They stopped at a stretch of deserted beach.
Charlie threw open the door and ran down to the sea, his sa
ndals discarded on the running-board.
Rusty shivered. She couldn’t understand how her mother and brother could bear not having a coat on.
Beth didn’t think it was cold at all, either. ‘It’s only September,’ she had said that morning. ‘It gets far colder than this. I thought you’d be used to it. Don’t they have snow in Connecticut?”
‘Sure they do,’ Rusty had replied. ‘But we have this thing called central heating. Ever heard of it?’
Rusty and Beth had said their goodbyes just before lunch. She would miss Beth, too.
Rusty wandered up to where her brother was playing in the sand. His legs were a little blue from the wind that was blowing in from the sea, and his nose had started to run, but that didn’t seem to bother him.
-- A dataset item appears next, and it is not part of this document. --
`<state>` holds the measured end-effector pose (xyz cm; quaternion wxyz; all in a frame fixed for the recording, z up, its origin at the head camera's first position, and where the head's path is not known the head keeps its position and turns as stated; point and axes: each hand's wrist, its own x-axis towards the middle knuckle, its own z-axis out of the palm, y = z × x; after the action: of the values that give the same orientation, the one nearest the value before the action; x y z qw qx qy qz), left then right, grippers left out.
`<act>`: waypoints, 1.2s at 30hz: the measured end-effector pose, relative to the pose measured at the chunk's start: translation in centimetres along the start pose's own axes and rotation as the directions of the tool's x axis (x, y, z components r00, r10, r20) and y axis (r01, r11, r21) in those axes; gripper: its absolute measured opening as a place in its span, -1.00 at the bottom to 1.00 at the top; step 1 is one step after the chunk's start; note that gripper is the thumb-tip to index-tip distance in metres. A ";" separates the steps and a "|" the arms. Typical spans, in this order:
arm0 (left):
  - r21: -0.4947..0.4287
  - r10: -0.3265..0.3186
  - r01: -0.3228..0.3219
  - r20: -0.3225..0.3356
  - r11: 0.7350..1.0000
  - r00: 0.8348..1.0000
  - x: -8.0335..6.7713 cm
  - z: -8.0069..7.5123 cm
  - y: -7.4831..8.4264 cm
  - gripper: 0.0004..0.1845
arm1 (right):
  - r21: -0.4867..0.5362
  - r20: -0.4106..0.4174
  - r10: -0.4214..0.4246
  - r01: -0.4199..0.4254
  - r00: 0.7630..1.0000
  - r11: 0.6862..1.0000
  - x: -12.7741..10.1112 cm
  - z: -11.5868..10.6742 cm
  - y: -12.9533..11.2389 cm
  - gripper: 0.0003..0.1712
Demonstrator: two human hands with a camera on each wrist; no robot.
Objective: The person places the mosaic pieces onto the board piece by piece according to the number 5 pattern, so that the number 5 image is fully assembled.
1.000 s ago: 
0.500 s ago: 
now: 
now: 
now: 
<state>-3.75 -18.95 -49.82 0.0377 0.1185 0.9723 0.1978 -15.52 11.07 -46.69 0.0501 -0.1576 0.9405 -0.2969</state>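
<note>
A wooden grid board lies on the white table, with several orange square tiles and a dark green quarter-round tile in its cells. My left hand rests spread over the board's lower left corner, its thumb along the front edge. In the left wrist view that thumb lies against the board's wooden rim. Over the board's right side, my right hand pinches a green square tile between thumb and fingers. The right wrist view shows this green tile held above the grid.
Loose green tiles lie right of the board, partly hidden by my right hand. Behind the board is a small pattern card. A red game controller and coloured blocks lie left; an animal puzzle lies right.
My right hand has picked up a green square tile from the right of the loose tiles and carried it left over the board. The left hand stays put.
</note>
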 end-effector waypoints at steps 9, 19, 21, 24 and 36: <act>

‘Need any help?’ she said.
‘No, thank you,’ he replied icily.
Her mother drew Rusty away, and they strolled in the direction of the sea.
Charlie looked on, furious, and threw a handful of cold sand back into the pit he had begun digging.
‘I know,’ said Rusty, when they were out of earshot. ‘Be patient.’
‘He’s missing Susan.’
‘I know that,’ said Rusty angrily. ‘And I’m missing Aunt Hannah, and Uncle Bruno and my American brother and sisters, and Grandma Fitz and Gramps, and Janey, and my school-friends.’
Peggy turned away and stared into the distance. ‘Aren’t you pleased to be back?’ she said shakily.
Rusty was shocked at how pale her mother had become. She hadn’t meant to hurt her.
‘Of course I am,’ she lied.
They had a small picnic, which consisted of jam sandwiches, and tea from a thermos flask. The tea tasted as lousy as usual, but Rusty was so cold that she just poured it down her throat.
Later, while Charlie and her mother built a sand-castle, Rusty sat on the running-board and felt sick. Somehow things were going to get better, she told herself fiercely. Come hell or high water, she was going to make it so.
When they clambered back into the car, Rusty noticed that it was spluttering more than usual.
‘Now come on,’ murmured her mother. ‘It’s a long way home.’
It sure as hell is, thought Rusty soberly.
‘What’s the matter, Mummy?’ said Charlie. ‘Have the sparks gone wrong?”
‘I hope not.’
She turned the engine off, climbed out of the car and rolled up her sleeves.
Charlie gave a dramatic sigh and threw himself wearily back on the seat.
Rusty hopped out. Her mother unfolded the bonnet of the car sideways and peered inside.
‘Can I help?’ said Rusty.
Her mother, who was staring at a tangle of cables, looked up briefly.
‘I don’t know yet.’
Rusty stood beside her as her mother stood on tiptoe and leaned over the large wing of the car.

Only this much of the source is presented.